• [Prompt]:
Where a line holds the word "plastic", copy it from the records.

◆ ◆ ◆

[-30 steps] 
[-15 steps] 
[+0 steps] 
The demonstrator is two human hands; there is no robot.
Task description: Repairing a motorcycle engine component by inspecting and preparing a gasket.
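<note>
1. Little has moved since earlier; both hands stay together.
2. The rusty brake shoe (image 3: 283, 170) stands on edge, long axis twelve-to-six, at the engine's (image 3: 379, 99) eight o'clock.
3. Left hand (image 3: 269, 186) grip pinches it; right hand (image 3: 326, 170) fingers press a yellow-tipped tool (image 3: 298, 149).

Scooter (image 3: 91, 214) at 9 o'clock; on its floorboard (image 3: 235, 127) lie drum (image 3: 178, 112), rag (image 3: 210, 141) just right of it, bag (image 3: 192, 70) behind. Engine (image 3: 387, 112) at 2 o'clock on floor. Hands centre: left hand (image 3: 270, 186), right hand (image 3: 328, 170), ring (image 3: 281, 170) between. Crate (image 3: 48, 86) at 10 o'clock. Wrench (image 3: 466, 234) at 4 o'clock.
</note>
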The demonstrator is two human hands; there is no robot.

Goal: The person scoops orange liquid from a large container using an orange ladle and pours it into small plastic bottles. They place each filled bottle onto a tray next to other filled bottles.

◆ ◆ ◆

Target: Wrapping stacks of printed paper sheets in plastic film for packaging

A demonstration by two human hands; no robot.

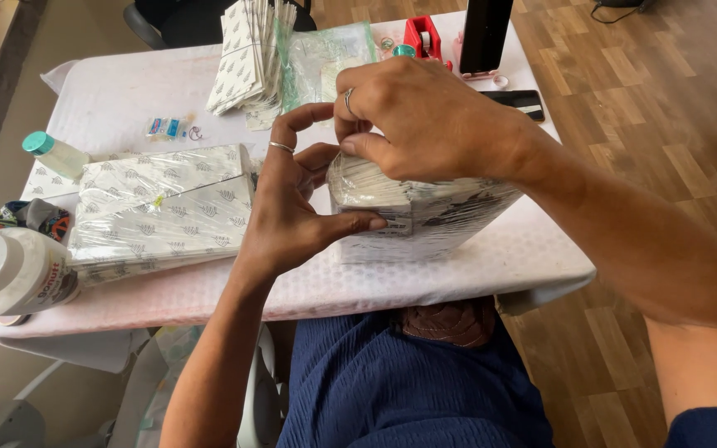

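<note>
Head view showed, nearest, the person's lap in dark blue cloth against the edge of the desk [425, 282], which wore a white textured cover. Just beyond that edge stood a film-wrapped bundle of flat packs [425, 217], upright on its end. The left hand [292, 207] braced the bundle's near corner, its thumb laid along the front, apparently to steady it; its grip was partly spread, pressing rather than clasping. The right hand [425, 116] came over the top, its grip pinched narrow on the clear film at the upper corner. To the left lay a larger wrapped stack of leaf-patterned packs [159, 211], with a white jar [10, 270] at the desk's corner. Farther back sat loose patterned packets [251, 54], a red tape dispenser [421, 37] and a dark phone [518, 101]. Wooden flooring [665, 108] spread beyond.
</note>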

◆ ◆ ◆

• [Answer to the exercise]:
Goal: The person scoops orange liquid from a large container using an orange ladle and pours it into small plastic bottles. They place each filled bottle onto a tray next to other filled bottles.
Target: Wrapping stacks of printed paper sheets in plastic film for packaging

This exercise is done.